%%

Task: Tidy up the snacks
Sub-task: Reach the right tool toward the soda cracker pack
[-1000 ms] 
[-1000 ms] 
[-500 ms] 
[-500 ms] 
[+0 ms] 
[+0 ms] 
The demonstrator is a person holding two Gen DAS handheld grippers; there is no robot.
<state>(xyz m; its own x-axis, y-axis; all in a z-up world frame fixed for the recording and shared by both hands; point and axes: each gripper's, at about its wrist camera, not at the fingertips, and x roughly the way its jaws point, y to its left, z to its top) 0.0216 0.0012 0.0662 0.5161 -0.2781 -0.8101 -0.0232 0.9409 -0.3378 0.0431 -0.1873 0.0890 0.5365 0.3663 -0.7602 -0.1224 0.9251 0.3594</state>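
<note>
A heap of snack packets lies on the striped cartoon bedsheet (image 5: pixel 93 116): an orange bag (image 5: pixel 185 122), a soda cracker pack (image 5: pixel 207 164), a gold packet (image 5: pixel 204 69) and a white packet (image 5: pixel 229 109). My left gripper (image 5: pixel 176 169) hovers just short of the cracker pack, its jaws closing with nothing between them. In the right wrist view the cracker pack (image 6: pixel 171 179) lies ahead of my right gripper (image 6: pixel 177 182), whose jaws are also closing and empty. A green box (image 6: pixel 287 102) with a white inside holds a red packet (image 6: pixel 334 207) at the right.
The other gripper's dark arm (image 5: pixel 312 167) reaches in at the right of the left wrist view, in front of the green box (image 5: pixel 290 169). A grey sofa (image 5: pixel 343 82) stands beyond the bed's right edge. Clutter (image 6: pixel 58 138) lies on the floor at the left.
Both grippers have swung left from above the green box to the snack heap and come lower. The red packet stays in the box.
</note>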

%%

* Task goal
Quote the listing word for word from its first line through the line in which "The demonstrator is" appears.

* Solution below
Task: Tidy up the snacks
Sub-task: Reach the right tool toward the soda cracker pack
[-1000 ms] 
[-1000 ms] 
[-500 ms] 
[-500 ms] 
[+0 ms] 
[+0 ms] 
The demonstrator is a person holding two Gen DAS handheld grippers; there is no robot.

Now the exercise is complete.